2026 Great Immigrants
Omar M. Yaghi
Professor of Chemistry, University of California, Berkeley
Born in Jordan
Omar M. Yaghi was born in Amman, Jordan, to parents who were Palestinian refugees. At 15, encouraged by his father to study in the United States, he moved to New York. He went on to earn a BS in chemistry from State University of New York at Albany and a PhD in inorganic chemistry from University of Illinois Urbana-Champaign.
He is widely known for studying the design and construction of new crystalline materials. In the 1990s, Yaghi helped create a field called reticular chemistry, which involves combining molecular building blocks into porous frameworks that can absorb, store, and release gases and vapors. Materials he has pioneered are capable of capturing and converting carbon dioxide, harvesting water from the air, storing methane, and more.

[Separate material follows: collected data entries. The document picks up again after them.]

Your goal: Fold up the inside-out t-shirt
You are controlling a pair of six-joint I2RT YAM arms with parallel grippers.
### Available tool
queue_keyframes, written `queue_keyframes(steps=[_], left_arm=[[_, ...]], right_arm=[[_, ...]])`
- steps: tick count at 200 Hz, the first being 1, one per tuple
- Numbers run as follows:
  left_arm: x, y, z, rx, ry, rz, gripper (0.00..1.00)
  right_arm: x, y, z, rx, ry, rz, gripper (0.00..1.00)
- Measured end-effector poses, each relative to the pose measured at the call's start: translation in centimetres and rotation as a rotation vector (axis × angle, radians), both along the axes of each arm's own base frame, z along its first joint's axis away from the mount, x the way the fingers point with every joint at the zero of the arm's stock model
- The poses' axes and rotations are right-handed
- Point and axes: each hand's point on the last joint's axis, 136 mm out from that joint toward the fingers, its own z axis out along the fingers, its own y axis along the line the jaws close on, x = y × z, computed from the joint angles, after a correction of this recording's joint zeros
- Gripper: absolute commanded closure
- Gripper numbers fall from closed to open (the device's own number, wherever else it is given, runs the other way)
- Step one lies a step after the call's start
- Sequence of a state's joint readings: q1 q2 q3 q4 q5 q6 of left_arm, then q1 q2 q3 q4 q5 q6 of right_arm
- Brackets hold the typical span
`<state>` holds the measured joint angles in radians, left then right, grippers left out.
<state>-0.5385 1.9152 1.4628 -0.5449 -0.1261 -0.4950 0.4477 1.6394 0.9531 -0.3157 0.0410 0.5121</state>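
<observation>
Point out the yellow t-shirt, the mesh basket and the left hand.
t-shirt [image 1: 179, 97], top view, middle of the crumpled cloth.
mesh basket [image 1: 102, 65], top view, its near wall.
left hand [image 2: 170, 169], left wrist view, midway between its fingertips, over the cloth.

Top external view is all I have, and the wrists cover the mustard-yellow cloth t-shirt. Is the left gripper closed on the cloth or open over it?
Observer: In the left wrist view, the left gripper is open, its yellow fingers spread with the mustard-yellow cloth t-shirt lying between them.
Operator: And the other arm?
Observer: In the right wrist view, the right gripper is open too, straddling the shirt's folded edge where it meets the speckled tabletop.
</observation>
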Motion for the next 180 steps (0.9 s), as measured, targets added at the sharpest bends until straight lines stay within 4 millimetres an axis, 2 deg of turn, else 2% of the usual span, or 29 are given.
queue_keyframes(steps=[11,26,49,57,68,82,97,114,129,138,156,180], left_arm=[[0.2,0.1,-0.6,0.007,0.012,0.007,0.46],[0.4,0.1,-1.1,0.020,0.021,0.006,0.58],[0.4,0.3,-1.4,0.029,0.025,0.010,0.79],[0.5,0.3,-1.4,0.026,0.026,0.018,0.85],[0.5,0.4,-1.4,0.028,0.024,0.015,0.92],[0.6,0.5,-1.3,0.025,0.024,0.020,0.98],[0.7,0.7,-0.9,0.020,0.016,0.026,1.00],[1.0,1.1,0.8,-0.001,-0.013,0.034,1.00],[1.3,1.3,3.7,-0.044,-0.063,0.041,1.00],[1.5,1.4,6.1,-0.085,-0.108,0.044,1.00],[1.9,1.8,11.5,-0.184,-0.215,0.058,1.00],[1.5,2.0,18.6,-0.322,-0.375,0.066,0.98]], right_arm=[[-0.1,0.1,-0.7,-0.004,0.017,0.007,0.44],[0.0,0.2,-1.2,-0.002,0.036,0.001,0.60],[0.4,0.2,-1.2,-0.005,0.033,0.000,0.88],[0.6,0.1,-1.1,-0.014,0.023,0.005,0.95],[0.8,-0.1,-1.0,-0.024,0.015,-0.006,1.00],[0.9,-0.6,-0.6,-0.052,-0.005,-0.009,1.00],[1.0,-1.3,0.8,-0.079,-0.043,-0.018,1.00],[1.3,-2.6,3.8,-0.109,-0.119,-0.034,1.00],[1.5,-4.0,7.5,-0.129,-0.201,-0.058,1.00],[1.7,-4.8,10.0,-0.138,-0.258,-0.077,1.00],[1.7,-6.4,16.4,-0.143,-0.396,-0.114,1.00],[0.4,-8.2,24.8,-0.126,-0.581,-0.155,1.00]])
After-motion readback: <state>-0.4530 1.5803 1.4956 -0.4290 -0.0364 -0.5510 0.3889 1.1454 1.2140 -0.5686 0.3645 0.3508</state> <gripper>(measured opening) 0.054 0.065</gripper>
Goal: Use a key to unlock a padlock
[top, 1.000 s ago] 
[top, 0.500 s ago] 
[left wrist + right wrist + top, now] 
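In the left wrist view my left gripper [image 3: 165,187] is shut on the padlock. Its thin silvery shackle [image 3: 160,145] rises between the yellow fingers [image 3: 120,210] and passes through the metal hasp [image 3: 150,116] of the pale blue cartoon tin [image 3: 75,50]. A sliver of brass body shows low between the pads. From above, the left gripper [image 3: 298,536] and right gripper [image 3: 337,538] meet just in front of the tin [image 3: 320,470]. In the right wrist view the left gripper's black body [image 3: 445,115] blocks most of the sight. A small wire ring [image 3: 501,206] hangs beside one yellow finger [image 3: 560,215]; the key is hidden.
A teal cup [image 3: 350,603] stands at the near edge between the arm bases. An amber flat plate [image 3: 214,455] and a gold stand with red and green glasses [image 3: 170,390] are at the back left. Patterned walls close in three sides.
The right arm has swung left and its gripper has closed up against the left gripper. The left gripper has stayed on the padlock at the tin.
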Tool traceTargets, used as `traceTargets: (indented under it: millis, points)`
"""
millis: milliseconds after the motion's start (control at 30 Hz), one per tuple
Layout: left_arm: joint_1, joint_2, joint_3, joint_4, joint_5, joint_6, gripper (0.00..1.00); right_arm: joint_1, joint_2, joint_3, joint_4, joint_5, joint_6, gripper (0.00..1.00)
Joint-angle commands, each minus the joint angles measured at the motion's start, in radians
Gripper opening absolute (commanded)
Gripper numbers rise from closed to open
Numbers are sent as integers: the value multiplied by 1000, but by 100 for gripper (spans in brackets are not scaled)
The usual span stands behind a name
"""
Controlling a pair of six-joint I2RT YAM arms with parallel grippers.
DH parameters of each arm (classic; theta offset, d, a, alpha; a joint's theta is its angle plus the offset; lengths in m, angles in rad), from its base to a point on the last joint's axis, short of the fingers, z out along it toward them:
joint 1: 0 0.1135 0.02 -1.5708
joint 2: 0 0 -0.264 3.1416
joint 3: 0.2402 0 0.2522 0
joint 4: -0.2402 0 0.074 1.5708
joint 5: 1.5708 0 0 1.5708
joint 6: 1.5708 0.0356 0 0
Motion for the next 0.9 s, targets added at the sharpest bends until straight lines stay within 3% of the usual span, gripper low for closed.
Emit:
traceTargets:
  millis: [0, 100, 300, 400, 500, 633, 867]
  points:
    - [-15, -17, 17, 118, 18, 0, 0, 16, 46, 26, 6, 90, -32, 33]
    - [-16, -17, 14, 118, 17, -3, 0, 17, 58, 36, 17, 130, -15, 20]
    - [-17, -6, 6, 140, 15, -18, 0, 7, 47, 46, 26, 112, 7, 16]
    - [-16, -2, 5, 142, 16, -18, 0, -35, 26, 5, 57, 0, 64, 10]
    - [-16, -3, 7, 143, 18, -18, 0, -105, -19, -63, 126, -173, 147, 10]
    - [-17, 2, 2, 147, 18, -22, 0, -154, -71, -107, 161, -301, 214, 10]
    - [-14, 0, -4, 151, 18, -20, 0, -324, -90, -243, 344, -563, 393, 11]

Today, Yaghi is the James and Neeltje Tretter Chair Professor of Chemistry at University of California, Berkeley. He is also the founding director of the Berkeley Global Science Institute and codirector of the Kavli Energy NanoSciences Institute, the California Research Alliance by BASF, and the Bakar Institute of Digital Materials for the Planet.
In 2025, Yaghi received a shared Nobel Prize in Chemistry for developing metal-organic frameworks that absorb water from desert air, capture carbon dioxide, and store toxic gases. His other honors include the Wolf Prize in Chemistry, the VinFuture Prize, the Albert Einstein World Award of Science, and the Science for the Future Ernest Solvay Prize.
“I was born in a family of refugees, and my parents barely could read or write,” he told the Nobel Prize committee. “So it’s quite a journey, and science allows you to do it. I mean, science is the greatest equalizing force in the world.”